Attorney General Mike DeWine, Ohio's top law enforcement official, said a grand jury would meet next month.
Humiliating photos
It would consider evidence gathered by investigators from dozens of interviews, including with the football team's coaches, he said.
"I've reached the conclusion that this investigation cannot be completed, simply cannot be completed, that we cannot bring finality to this matter without the convening of a grand jury," Mr DeWine said.
The incident took place last August when Mays and Richmond left a party with the victim and used their fingers to sexually abuse her, first in a car and then at a friend's house.
Mays was sentenced to an extra year for taking pictures of the naked victim.

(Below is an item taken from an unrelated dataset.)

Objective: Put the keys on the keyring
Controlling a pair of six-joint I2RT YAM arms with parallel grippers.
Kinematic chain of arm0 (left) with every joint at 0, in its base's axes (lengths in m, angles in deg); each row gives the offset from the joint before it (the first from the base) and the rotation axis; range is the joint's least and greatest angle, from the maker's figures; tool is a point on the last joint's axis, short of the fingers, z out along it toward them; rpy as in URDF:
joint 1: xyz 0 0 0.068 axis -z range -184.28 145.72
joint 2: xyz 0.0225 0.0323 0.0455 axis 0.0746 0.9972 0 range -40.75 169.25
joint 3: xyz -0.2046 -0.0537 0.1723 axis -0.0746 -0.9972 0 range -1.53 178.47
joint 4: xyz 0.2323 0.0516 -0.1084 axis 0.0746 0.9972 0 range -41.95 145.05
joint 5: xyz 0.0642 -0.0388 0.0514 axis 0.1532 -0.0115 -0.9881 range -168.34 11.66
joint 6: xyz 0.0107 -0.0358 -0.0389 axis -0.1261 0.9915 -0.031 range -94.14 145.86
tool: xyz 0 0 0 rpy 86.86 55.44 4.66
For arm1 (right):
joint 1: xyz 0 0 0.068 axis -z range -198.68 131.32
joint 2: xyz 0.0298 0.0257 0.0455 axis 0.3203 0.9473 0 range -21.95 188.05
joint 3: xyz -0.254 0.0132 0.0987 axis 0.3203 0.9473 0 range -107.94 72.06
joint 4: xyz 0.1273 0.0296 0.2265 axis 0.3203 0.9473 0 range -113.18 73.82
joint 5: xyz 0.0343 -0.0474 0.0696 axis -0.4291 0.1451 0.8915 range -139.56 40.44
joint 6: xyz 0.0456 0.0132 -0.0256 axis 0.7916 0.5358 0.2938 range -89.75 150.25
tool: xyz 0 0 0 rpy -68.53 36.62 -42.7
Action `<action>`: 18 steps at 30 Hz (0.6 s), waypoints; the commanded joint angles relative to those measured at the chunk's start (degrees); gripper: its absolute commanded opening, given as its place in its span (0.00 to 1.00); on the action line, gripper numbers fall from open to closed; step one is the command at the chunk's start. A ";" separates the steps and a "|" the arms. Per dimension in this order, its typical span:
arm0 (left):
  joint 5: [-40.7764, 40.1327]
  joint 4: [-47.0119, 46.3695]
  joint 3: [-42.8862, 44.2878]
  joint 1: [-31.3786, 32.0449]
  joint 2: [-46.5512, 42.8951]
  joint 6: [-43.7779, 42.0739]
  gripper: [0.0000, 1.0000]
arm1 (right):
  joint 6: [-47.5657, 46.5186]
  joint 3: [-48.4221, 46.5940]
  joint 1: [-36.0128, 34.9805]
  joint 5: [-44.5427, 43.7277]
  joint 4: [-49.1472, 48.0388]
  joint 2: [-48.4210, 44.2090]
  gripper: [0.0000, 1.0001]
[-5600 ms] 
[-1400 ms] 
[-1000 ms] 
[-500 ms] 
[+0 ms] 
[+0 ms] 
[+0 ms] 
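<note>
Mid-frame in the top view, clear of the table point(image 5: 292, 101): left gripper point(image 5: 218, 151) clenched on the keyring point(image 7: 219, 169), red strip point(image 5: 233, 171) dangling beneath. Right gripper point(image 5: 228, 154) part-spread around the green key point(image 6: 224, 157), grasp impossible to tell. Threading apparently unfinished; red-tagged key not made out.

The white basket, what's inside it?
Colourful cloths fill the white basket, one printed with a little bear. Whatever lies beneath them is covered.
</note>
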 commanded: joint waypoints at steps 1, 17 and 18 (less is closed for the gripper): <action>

The judge said both might stay in detention until they reach 21.
Collapsing into the arms of his lawyer, Richmond said: "My life is over."
Mays and Richmond apologised to the victim and the community.
The case came to light via text messages, humiliating photos, online videos and social media posts, attracting nationwide attention.
Some claimed that the community - including local police - had sought to cover up the crime to protect the accused, who were members of a celebrated high school American football team.
The victim was so drunk she had no memory of the attack; prosecutors said she had been "treated like a toy".
"Many of the things we learned during this trial that our children were saying and doing were profane, were ugly," Judge Thomas Lipps said.
The case caused a sharp divide in Steubenville, an economically depressed former steel town of 18,000 people that had immense pride in its high school football team.
After the verdict, the victim's mother rebuked Mays and Richmond.
"You were your own accuser, through the social media that you chose to publish your criminal conduct on," she said.
Some of the witnesses were friends of the accused who gave evidence against them in return for immunity from prosecution.